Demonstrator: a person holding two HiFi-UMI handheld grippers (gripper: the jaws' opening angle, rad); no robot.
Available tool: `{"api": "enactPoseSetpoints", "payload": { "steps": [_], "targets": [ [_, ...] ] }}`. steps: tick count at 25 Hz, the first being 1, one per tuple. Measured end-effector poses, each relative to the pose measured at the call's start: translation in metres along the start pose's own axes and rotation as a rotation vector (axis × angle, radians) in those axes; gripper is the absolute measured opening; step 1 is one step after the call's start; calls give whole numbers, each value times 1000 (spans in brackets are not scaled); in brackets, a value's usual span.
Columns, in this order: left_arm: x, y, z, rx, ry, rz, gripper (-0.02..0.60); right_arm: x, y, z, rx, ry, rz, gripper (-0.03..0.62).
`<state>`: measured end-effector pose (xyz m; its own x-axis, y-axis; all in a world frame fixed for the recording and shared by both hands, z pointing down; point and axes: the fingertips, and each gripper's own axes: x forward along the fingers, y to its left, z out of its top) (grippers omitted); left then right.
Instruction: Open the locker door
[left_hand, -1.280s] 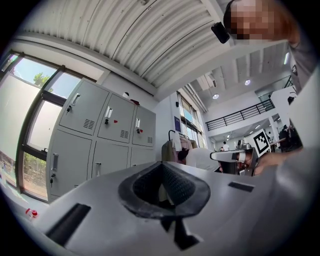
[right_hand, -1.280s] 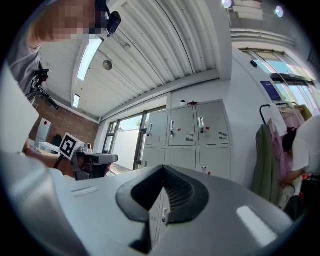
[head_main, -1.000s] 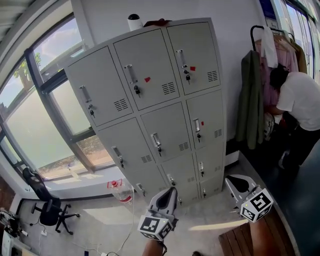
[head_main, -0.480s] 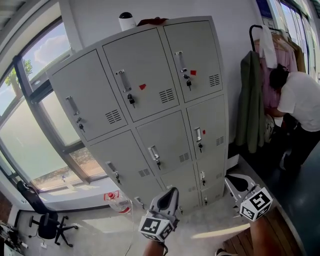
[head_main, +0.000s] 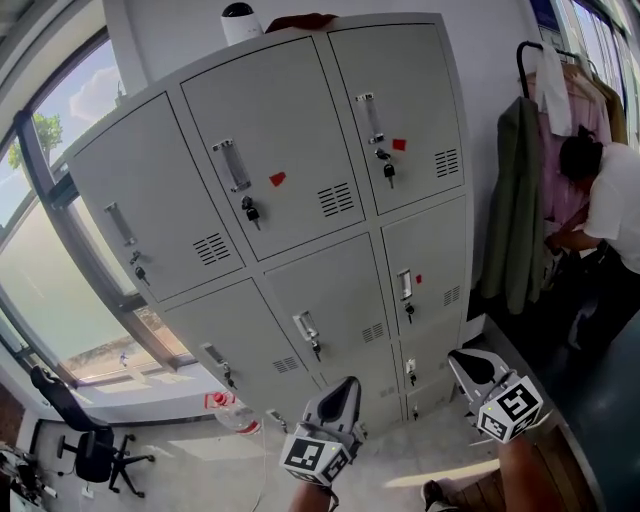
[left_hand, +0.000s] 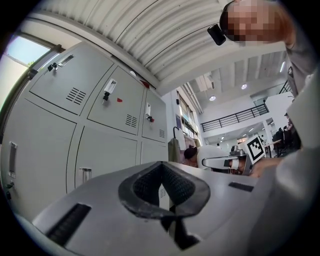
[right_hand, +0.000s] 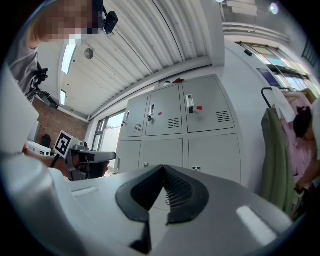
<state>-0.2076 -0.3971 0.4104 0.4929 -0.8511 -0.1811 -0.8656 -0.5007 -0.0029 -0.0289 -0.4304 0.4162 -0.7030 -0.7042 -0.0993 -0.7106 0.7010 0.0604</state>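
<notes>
A grey metal locker (head_main: 290, 200) with three columns of shut doors fills the head view. Each door has a vertical handle (head_main: 230, 165) and a lock below it, some with a key (head_main: 250, 212) hanging in them. Red tags (head_main: 277, 179) mark a few doors. My left gripper (head_main: 347, 384) is low in the middle, shut and empty, pointing at the bottom doors from a distance. My right gripper (head_main: 458, 357) is low on the right, also shut and empty. In the left gripper view the left gripper (left_hand: 161, 164) points at the locker (left_hand: 100, 125). The right gripper (right_hand: 163, 167) faces the locker (right_hand: 175, 130).
A person (head_main: 612, 215) bends over at a clothes rack (head_main: 545, 110) right of the locker, beside a hanging green coat (head_main: 515, 210). A large window (head_main: 40, 280) runs along the left. An office chair (head_main: 85, 445) and a red-and-white bag (head_main: 225, 403) stand on the floor.
The locker has grown larger in the head view and shifted right as I came closer. Both grippers keep their places low in the view, still shut.
</notes>
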Motion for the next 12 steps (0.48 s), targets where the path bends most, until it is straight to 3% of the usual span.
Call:
{"api": "enactPoseSetpoints", "payload": {
  "steps": [12],
  "targets": [
    [85,58,-37,-40,11,12,6,104,-67,-41,33,56,45,14]
  ]
}}
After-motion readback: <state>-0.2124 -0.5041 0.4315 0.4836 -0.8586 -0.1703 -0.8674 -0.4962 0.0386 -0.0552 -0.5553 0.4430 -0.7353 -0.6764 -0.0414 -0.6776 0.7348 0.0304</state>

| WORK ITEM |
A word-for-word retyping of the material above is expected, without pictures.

| RESPONSE BELOW |
Demonstrator: a person holding two HiFi-UMI handheld grippers (gripper: the jaws' opening angle, rad); no robot.
Available tool: `{"api": "enactPoseSetpoints", "payload": { "steps": [_], "targets": [ [_, ...] ] }}`. steps: tick count at 25 Hz, the first being 1, one per tuple. Measured end-effector poses, each relative to the pose measured at the call's start: translation in metres along the start pose's own axes and rotation as a rotation vector (axis × angle, radians) in those axes; gripper is the absolute measured opening; step 1 is one step after the call's start; calls give whole numbers, each value times 1000 (spans in brackets are not scaled); in brackets, a value's usual span.
Columns, in this order: left_arm: x, y, z, rx, ry, rz, gripper (-0.02..0.60); right_arm: x, y, z, rx, ry, rz, gripper (-0.03..0.62).
`<state>`: measured end-effector pose (xyz m; its own x-axis, y-axis; all in a world frame fixed for the recording and shared by both hands, z pointing down; point and axes: the fingertips, and each gripper's own axes: x forward along the fingers, y to its left, z out of its top) (grippers omitted); left then right.
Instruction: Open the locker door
[left_hand, -1.280s] 
[right_hand, -1.280s] 
[head_main, -1.000s] 
[head_main, -0.480s] 
[head_main, +0.000s] 
[left_hand, +0.000s] 
[right_hand, +0.000s] 
<state>-0.2076 -0.3971 0.4104 0.4929 -0.8511 -0.1811 -0.8656 -0.5007 -0.0029 -0.0289 -0.4304 0.4162 -0.7030 -0.7042 -0.0993 -0.7106 0.7010 0.0604</state>
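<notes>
A grey metal locker (head_main: 290, 200) with three columns of shut doors fills the head view. Each door has a vertical handle (head_main: 230, 165) and a lock below it, some with a key (head_main: 250, 212) hanging in them. Red tags (head_main: 277, 179) mark a few doors. My left gripper (head_main: 347, 384) is low in the middle, shut and empty, pointing at the bottom doors from a distance. My right gripper (head_main: 458, 357) is low on the right, also shut and empty. In the left gripper view the left gripper (left_hand: 161, 164) points at the locker (left_hand: 100, 125). The right gripper (right_hand: 163, 167) faces the locker (right_hand: 175, 130).
A person (head_main: 612, 215) bends over at a clothes rack (head_main: 545, 110) right of the locker, beside a hanging green coat (head_main: 515, 210). A large window (head_main: 40, 280) runs along the left. An office chair (head_main: 85, 445) and a red-and-white bag (head_main: 225, 403) stand on the floor.
The locker has grown larger in the head view and shifted right as I came closer. Both grippers keep their places low in the view, still shut.
</notes>
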Motion for the next 12 steps (0.48 s), targets where the path bends most, until it is straight to 3% of the usual span.
Call:
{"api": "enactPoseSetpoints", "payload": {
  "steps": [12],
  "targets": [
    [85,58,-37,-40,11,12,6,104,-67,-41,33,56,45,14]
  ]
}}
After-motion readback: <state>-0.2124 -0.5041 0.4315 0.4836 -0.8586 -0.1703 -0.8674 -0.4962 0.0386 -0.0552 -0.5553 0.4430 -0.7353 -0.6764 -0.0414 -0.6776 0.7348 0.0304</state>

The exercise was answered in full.